The C677T and A1298C variants in MTHFR, carried by roughly 40 percent of people of European ancestry, reduce enzyme efficiency by 30 to 40 percent. This impairs the entire methylation cycle, which cascades into reduced capacity to synthesize and utilize EPA and DHA, and increased vulnerability to omega-6-driven inflammation. Your body has fewer methyl groups available to regulate the inflammatory pathways that omega-6 activates.
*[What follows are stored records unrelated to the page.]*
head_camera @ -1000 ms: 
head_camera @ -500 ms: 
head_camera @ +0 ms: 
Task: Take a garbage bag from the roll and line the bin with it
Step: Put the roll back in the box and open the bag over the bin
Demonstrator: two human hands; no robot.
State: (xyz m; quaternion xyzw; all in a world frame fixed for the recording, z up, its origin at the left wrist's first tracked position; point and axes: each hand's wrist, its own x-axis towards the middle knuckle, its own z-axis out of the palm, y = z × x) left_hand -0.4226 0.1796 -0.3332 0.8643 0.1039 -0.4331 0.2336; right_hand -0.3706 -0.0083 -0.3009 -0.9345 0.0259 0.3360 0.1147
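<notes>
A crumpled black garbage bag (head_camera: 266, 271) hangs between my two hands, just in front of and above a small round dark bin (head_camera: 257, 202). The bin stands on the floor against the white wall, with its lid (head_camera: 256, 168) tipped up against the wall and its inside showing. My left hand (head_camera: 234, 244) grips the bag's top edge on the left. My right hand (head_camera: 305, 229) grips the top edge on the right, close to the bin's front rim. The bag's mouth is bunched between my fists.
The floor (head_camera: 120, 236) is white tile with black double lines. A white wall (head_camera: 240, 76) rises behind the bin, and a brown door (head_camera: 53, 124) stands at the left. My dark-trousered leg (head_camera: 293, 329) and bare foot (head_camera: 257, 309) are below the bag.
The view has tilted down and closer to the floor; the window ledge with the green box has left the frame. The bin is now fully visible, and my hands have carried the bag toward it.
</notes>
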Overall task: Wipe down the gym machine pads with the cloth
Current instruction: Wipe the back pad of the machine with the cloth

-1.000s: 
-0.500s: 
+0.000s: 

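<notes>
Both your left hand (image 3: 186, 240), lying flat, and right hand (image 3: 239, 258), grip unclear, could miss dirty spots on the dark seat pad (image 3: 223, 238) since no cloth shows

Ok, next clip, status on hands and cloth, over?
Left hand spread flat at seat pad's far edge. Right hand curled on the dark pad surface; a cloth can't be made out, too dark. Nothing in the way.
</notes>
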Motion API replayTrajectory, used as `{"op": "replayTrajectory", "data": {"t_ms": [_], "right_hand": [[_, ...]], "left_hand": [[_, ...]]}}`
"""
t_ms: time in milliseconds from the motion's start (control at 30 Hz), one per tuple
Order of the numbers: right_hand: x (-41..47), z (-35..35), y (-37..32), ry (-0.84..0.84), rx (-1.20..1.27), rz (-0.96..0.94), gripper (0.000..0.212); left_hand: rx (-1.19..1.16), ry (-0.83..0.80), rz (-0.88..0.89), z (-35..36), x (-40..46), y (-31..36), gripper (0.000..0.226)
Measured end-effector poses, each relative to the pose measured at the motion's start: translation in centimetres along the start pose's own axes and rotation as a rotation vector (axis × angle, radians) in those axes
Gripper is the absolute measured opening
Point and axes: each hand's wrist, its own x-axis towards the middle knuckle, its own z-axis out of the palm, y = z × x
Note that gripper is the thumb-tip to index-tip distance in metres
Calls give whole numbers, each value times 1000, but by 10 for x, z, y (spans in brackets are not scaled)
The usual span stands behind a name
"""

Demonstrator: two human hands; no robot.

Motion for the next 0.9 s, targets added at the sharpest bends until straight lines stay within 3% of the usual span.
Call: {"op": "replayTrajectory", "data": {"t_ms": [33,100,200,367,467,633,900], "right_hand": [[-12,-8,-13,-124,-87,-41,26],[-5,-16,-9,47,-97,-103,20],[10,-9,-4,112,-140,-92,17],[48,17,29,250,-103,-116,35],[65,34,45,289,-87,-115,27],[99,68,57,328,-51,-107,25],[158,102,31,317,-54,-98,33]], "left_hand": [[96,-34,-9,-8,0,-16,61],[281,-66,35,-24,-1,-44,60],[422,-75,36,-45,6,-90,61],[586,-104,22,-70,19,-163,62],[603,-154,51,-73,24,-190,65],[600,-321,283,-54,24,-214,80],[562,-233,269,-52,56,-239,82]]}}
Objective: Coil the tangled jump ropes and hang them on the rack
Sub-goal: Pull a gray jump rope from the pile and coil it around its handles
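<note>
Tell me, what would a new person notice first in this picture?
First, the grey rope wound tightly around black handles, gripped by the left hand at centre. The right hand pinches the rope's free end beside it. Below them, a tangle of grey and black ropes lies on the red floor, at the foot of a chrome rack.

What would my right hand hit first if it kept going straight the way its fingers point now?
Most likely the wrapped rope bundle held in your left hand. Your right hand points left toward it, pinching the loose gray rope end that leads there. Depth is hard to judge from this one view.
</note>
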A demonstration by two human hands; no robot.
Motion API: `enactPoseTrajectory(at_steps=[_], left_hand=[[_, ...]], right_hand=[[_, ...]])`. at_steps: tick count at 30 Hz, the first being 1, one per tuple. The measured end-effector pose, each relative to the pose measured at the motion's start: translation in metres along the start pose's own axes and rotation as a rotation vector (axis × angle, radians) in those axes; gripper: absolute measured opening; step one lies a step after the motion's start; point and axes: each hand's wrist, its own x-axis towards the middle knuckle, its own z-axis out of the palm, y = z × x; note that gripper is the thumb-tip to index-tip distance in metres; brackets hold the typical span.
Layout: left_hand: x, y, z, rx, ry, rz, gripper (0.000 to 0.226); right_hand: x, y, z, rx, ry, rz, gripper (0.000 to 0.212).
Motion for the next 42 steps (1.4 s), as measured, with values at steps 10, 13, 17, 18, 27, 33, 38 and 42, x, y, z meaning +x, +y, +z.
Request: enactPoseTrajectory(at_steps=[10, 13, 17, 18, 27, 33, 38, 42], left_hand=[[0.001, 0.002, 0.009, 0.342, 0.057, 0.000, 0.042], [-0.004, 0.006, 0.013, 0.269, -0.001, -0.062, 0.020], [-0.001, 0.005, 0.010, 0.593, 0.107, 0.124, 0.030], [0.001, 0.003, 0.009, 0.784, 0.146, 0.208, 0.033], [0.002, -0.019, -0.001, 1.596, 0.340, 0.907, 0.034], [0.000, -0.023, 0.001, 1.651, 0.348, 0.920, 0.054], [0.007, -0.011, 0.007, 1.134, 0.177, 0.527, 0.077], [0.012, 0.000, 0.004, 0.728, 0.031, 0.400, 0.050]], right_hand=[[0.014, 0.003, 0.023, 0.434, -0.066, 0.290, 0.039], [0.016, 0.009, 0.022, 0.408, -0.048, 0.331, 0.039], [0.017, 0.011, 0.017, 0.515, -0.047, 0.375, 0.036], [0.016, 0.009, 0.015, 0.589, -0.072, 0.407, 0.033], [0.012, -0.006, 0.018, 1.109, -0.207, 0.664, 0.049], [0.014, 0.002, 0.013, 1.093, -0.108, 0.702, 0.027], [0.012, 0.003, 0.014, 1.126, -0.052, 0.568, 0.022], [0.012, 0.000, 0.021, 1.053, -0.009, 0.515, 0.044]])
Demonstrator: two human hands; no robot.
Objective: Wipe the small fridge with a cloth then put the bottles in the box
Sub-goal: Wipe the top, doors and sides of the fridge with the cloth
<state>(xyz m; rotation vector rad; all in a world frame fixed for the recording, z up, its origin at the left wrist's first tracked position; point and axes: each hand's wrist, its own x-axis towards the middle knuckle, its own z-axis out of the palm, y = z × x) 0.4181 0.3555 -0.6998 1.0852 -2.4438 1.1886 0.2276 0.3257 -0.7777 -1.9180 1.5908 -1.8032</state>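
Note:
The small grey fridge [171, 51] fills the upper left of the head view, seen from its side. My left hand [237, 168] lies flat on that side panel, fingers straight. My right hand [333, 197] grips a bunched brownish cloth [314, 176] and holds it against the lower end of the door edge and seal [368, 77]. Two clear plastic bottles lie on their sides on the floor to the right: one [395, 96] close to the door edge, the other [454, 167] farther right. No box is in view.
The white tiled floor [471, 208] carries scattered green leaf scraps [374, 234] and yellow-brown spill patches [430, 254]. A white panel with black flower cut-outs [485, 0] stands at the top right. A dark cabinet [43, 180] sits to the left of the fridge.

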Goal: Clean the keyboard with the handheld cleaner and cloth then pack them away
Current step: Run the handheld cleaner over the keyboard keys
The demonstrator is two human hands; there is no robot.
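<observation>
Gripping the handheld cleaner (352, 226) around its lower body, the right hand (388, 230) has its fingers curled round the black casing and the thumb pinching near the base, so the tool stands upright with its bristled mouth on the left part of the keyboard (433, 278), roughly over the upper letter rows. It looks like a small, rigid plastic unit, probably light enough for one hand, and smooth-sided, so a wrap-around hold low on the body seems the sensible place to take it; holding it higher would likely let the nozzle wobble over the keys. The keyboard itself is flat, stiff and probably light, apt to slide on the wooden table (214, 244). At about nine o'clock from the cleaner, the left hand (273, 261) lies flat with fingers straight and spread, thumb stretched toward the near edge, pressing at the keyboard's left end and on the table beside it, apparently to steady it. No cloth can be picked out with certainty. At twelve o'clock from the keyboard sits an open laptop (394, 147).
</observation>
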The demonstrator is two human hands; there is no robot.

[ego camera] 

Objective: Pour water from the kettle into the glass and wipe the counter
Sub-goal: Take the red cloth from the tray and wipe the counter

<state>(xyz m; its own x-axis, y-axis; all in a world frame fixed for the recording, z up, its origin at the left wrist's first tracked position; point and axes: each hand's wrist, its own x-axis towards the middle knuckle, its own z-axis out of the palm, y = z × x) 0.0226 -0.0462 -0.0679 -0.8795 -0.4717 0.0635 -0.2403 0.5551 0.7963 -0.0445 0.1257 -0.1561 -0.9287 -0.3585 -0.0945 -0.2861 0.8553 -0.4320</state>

What this means for you: if you have an MTHFR variant, your omega balance problem may not resolve with omega-3 supplementation alone. You’re also running a methylation deficit. You may experience fatigue despite omega-3 supplementation, continued brain fog, or persistent inflammatory markers because your body cannot methylate efficiently enough to process the omega-3s you’re taking or to suppress the inflammatory signals from omega-6 adequately.

The VDR gene encodes the vitamin D receptor, a nuclear receptor that sits inside your cells and responds to activated vitamin D (1,25-dihydroxyvitamin D3). When vitamin D binds to VDR, it regulates hundreds of genes, including many involved in immune regulation, inflammation control, and metabolism. Omega-3s and vitamin D work synergistically: EPA and DHA activate anti-inflammatory pathways, and vitamin D amplifies those effects by increasing VDR sensitivity and expression.

If you carry certain VDR variants (BsmI, FokI, TaqI polymorphisms), your cells are less responsive to vitamin D signaling. Roughly 30 to 50 percent of people carry a functionally significant variant. This means even if your 25-hydroxyvitamin D blood level is technically “normal,” your cells are not receiving the vitamin D signal strongly enough to suppress omega-6-driven inflammation or activate the gene expression changes that omega-3s depend on to work. You’re vitamin D insensitive at the cellular level, even if your serum 25(OH)D looks fine on paper.

What this means for you: if you have a VDR variant, omega-3 supplementation alone will be blunted because vitamin D and omega-3 work in concert to regulate inflammation. You may need higher vitamin D intake to achieve the same cellular effect as wild-type carriers, and the omega-3 benefits will remain constrained until vitamin D signaling is restored. You may also have worse joint pain, more seasonal mood changes, or slower exercise recovery because both omega-3 and vitamin D effects are compromised.